─── Raw data

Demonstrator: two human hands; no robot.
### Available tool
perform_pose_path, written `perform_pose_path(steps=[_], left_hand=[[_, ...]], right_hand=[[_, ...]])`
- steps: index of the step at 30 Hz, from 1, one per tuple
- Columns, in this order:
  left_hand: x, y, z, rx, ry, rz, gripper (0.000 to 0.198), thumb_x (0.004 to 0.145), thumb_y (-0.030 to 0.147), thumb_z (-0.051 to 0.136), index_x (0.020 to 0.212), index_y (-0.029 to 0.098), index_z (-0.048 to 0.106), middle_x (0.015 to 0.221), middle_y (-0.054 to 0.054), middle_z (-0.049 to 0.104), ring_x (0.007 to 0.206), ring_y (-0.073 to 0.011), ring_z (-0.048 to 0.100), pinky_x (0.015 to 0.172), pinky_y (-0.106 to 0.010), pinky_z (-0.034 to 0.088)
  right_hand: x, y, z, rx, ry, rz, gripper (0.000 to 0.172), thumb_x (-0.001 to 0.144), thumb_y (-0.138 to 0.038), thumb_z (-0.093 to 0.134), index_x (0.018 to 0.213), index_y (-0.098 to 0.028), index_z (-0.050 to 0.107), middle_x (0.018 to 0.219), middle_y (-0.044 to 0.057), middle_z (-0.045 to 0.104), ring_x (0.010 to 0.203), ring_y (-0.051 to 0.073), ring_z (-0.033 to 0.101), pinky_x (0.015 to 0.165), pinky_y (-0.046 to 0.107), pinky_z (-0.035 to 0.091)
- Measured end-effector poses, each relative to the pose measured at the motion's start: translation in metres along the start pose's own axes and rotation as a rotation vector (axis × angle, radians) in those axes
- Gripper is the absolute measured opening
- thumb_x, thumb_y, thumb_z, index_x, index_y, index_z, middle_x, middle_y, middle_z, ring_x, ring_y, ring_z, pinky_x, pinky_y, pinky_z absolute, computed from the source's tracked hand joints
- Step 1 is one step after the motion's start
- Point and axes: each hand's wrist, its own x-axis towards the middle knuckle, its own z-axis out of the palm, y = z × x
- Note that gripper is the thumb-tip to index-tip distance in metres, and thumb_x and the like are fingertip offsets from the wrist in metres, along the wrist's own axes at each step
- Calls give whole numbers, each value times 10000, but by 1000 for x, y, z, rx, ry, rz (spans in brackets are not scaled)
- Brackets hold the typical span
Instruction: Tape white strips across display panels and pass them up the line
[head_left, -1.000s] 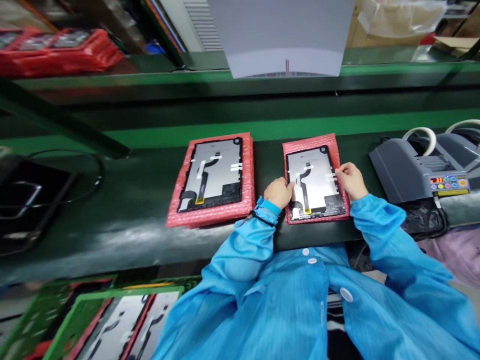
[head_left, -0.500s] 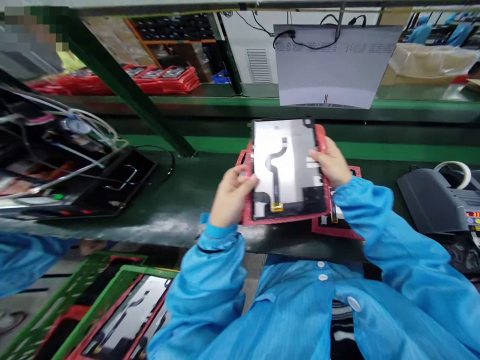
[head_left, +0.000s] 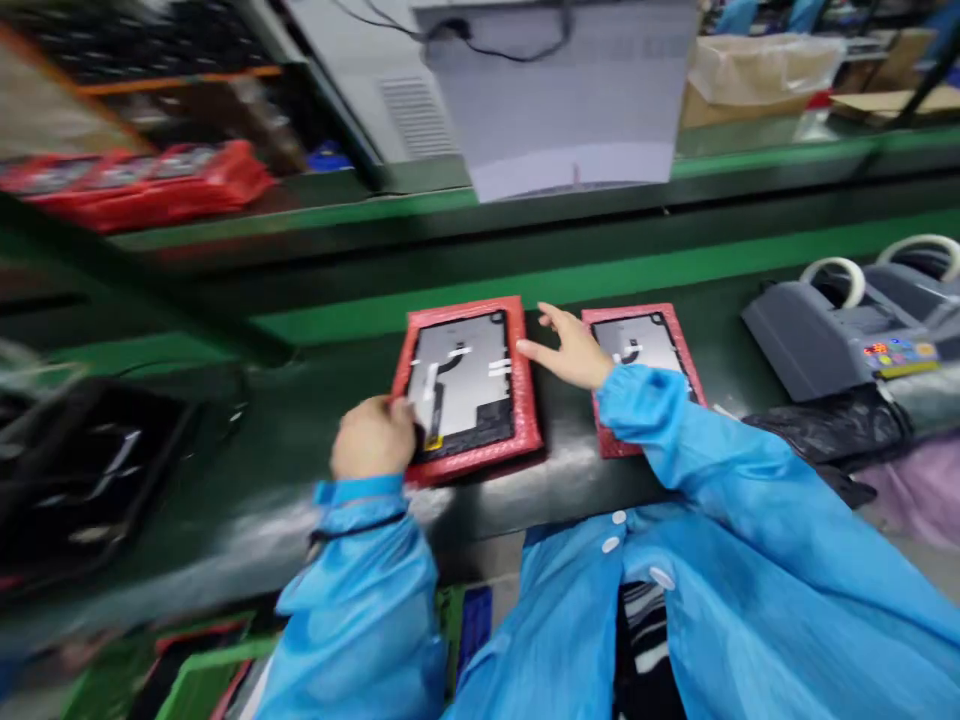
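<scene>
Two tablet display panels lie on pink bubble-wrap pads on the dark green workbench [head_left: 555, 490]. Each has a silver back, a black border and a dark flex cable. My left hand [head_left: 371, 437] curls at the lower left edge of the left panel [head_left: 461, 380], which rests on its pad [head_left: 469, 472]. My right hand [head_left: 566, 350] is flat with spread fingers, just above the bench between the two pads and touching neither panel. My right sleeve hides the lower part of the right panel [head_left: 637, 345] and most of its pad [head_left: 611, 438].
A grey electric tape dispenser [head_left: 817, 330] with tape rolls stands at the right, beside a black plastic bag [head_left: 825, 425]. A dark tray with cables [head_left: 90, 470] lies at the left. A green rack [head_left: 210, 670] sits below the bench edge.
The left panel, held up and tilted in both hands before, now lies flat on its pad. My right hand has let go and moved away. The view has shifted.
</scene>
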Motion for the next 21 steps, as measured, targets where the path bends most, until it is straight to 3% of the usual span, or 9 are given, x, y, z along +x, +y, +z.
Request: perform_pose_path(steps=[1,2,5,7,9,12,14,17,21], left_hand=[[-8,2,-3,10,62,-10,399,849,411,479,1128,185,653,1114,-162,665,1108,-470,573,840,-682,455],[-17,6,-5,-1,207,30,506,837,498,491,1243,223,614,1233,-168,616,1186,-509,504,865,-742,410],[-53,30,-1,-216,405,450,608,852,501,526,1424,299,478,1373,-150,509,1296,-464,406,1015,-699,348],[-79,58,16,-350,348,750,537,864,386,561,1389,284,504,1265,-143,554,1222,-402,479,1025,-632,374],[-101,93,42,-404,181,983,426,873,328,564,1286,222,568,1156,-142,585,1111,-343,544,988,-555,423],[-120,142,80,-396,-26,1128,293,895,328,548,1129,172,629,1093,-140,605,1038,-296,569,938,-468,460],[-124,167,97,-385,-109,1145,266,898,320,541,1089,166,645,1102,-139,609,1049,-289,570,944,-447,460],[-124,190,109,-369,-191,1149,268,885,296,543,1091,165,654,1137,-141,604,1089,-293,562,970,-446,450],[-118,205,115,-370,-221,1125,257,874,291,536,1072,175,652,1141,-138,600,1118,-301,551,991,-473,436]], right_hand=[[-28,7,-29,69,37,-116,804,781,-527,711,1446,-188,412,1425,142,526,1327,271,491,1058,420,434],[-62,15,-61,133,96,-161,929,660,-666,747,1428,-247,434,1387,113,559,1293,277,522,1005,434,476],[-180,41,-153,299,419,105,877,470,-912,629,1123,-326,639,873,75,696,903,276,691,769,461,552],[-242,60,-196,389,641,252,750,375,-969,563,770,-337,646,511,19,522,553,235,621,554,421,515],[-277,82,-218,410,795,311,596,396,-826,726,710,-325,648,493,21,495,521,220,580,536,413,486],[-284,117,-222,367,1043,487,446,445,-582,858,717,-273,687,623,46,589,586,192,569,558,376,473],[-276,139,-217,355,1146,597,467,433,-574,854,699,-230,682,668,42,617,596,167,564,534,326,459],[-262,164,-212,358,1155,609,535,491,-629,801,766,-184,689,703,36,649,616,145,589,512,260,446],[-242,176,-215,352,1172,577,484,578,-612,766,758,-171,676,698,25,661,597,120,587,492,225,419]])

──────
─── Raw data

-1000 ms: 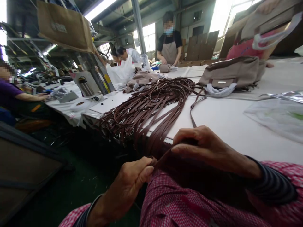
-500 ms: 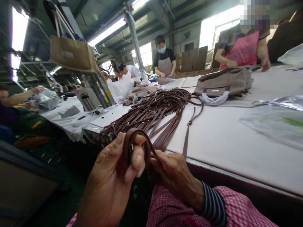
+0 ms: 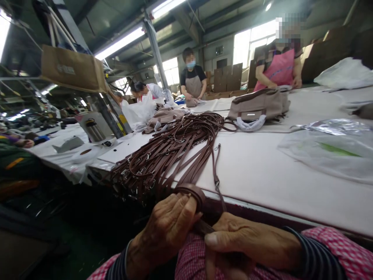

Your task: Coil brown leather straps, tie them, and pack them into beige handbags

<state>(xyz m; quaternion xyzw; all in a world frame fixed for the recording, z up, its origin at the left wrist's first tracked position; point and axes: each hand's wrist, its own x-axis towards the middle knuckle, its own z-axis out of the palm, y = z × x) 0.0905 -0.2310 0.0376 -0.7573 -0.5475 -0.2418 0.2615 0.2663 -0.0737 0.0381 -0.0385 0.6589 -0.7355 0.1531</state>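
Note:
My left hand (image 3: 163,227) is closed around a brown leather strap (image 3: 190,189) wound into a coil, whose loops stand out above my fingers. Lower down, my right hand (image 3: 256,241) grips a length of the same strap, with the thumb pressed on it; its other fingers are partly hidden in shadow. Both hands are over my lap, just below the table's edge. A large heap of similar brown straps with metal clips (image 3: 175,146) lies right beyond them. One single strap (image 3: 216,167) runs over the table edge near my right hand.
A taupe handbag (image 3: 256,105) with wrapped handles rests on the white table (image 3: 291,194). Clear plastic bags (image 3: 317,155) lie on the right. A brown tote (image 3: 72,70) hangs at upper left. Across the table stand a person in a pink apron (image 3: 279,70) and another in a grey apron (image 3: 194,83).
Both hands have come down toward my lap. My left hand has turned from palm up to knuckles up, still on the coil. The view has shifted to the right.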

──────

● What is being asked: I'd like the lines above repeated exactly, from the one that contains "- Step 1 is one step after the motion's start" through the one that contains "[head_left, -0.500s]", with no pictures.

● Solution to this exercise:
- Step 1 is one step after the motion's start
- Point and axes: each hand's wrist, its own x-axis towards the middle knuckle, its own z-axis out of the palm, y = z × x
- Note that gripper is the thumb-tip to index-tip distance in metres, and thumb_x and the like are fingertip offsets from the wrist in metres, along the wrist's own axes at each step
- Calls give whole numbers, each value times 10000, but by 1000 for x, y, z, rx, ry, rz (spans in brackets are not scaled)
- Brackets hold the typical span
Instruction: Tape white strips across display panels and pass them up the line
[head_left, -1.000s] 
[head_left, -0.500s] 

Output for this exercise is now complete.